▶ _Task objective_: Select from the records below every line that has the word "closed" in it.

#### Input data ####

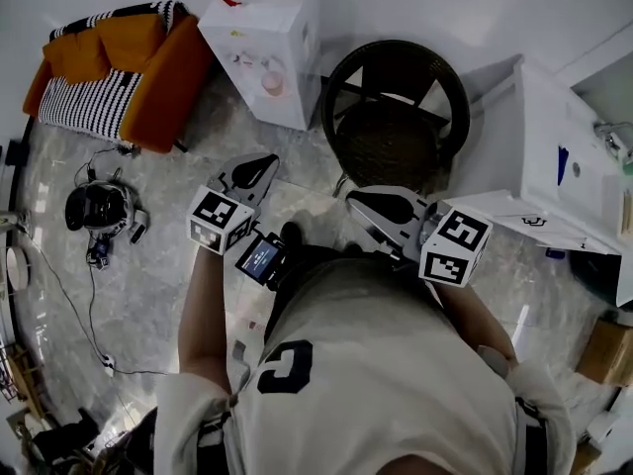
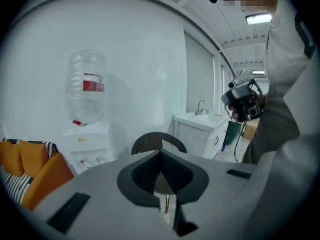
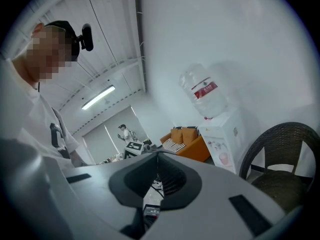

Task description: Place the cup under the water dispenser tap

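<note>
Left tool (image 1: 259, 166) and right tool (image 1: 364, 204) are both pressed together on nothing, well apart from each other; right gripper view shows the pink cup (image 3: 223, 158) in the water dispenser (image 3: 226, 134) tap recess, indistinct in left gripper view.

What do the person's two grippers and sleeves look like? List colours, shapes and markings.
Both the left gripper and right gripper have pale grey bodies, dark pointed jaw pads and a white cube bearing black square markers. The person wears a light short-sleeved shirt with a dark emblem.
</note>
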Tool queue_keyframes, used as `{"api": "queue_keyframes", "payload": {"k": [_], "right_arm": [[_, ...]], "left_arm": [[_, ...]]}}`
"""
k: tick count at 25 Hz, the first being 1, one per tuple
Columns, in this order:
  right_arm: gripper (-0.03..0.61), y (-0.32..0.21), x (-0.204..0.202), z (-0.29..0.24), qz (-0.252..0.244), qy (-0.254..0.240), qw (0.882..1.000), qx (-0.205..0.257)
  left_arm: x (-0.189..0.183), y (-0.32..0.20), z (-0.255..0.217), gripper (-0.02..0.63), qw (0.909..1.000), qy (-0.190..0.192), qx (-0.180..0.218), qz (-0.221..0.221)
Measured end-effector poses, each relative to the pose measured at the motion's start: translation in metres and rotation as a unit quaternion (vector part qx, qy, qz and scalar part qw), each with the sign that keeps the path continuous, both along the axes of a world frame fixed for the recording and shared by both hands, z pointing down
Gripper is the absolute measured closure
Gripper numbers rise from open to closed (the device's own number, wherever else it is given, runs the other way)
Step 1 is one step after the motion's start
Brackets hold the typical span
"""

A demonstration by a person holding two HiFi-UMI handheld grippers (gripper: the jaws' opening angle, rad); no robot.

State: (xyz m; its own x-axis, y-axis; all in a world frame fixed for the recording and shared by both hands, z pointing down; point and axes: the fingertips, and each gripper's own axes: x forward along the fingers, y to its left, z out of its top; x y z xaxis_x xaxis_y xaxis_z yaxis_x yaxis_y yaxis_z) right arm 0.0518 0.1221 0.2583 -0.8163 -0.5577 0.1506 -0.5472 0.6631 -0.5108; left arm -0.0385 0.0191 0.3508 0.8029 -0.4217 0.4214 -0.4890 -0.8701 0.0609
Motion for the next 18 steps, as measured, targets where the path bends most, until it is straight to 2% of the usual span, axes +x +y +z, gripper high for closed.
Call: {"api": "queue_keyframes", "payload": {"k": [5,8,13,18], "right_arm": [[0.549,0.021,0.023,0.010,-0.006,0.012,1.000,-0.013],[0.550,0.027,0.025,0.016,-0.018,0.025,0.999,-0.018],[0.549,0.033,0.019,0.013,-0.047,0.026,0.999,-0.007],[0.549,0.035,0.011,0.007,-0.071,0.014,0.997,0.006]], "left_arm": [[0.008,0.002,0.047,0.557,0.9991,-0.031,-0.021,-0.022],[0.005,0.013,0.050,0.557,0.9986,-0.043,-0.021,-0.023],[-0.002,0.054,0.007,0.557,0.9991,-0.013,-0.003,-0.041],[0.008,0.081,-0.051,0.557,0.9975,0.029,0.025,-0.059]]}}
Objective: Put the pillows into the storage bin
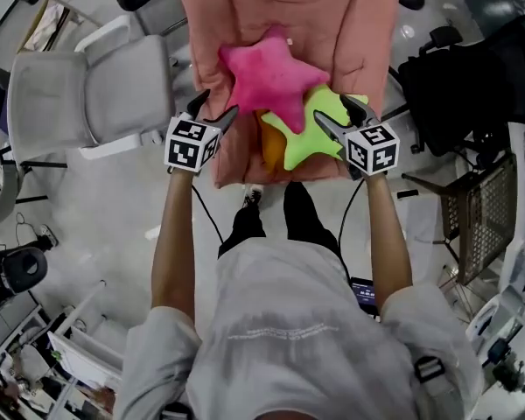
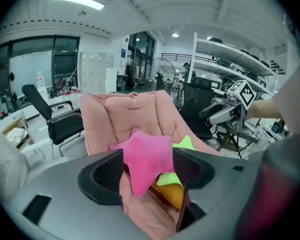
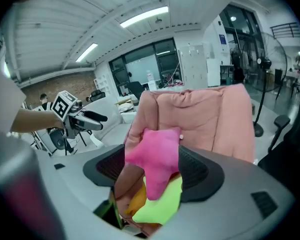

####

▶ _Your solution_:
Gripper numbers rise from open to closed (the device's own number, wherever else it is given, runs the other way)
Motion for the next 18 steps, as measured, targets where the path bends most, until it is straight to 2% of the usual span, axes +x +y +z, gripper high for closed.

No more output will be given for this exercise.